··· Data ···
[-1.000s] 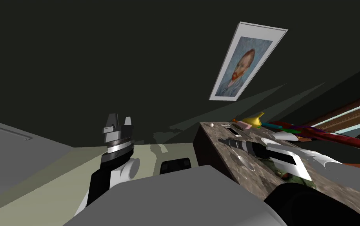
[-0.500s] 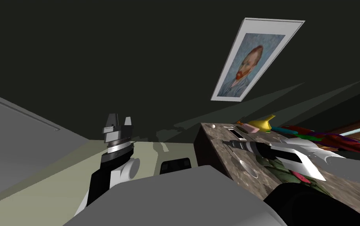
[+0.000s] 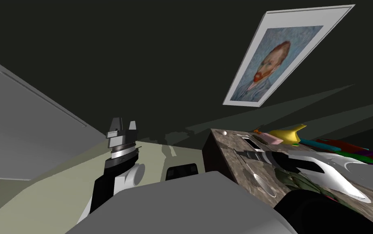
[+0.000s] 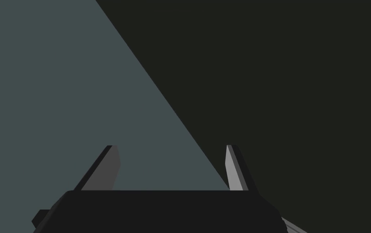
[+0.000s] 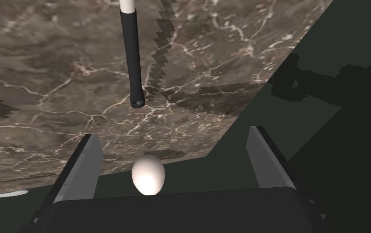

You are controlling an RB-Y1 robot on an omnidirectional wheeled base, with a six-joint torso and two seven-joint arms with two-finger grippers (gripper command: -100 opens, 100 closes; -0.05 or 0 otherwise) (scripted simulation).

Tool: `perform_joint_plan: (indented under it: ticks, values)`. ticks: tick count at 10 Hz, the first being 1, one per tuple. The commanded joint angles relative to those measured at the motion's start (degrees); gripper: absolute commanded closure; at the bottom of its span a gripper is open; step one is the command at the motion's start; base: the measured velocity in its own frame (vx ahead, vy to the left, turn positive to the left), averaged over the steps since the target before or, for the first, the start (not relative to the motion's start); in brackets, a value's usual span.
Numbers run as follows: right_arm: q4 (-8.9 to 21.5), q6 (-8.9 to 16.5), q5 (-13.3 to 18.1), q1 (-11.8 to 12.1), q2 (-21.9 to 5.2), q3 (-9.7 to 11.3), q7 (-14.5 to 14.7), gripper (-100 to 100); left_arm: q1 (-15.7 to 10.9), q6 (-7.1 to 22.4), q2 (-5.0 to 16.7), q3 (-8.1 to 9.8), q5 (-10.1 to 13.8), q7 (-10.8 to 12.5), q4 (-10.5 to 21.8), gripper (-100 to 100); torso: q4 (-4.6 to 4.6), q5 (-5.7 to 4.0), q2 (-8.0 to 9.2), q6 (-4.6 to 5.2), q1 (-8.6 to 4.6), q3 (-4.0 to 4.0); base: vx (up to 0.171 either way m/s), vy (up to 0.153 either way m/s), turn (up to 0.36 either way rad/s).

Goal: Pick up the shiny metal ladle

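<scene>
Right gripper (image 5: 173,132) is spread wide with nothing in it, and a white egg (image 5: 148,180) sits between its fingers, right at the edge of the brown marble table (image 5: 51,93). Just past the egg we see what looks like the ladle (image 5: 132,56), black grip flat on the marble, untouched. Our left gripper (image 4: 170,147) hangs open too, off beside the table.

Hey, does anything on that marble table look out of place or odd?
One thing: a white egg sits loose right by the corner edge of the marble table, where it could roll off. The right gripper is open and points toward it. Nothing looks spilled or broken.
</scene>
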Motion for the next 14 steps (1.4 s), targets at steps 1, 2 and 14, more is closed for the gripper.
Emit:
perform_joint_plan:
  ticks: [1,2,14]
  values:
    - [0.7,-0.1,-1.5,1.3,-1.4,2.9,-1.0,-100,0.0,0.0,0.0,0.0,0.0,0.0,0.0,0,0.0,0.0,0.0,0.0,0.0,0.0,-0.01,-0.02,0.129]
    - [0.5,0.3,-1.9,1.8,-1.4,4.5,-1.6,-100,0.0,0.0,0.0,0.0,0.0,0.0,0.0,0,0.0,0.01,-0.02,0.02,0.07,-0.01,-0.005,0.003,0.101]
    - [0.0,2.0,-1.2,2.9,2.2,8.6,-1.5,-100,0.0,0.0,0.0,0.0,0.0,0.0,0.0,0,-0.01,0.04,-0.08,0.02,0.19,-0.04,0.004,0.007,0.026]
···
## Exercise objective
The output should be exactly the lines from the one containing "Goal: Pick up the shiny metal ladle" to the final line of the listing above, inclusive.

## Task response
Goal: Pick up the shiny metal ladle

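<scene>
Right gripper (image 5: 173,132) is spread wide with nothing in it, and a white egg (image 5: 148,180) sits between its fingers, right at the edge of the brown marble table (image 5: 51,93). Just past the egg we see what looks like the ladle (image 5: 132,56), black grip flat on the marble, untouched. Our left gripper (image 4: 170,147) hangs open too, off beside the table.

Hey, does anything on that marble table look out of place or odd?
One thing: a white egg sits loose right by the corner edge of the marble table, where it could roll off. The right gripper is open and points toward it. Nothing looks spilled or broken.
</scene>
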Motion for the next 14 steps (1.4 s), targets at steps 1, 2 and 14, more is closed for the gripper.
Emit:
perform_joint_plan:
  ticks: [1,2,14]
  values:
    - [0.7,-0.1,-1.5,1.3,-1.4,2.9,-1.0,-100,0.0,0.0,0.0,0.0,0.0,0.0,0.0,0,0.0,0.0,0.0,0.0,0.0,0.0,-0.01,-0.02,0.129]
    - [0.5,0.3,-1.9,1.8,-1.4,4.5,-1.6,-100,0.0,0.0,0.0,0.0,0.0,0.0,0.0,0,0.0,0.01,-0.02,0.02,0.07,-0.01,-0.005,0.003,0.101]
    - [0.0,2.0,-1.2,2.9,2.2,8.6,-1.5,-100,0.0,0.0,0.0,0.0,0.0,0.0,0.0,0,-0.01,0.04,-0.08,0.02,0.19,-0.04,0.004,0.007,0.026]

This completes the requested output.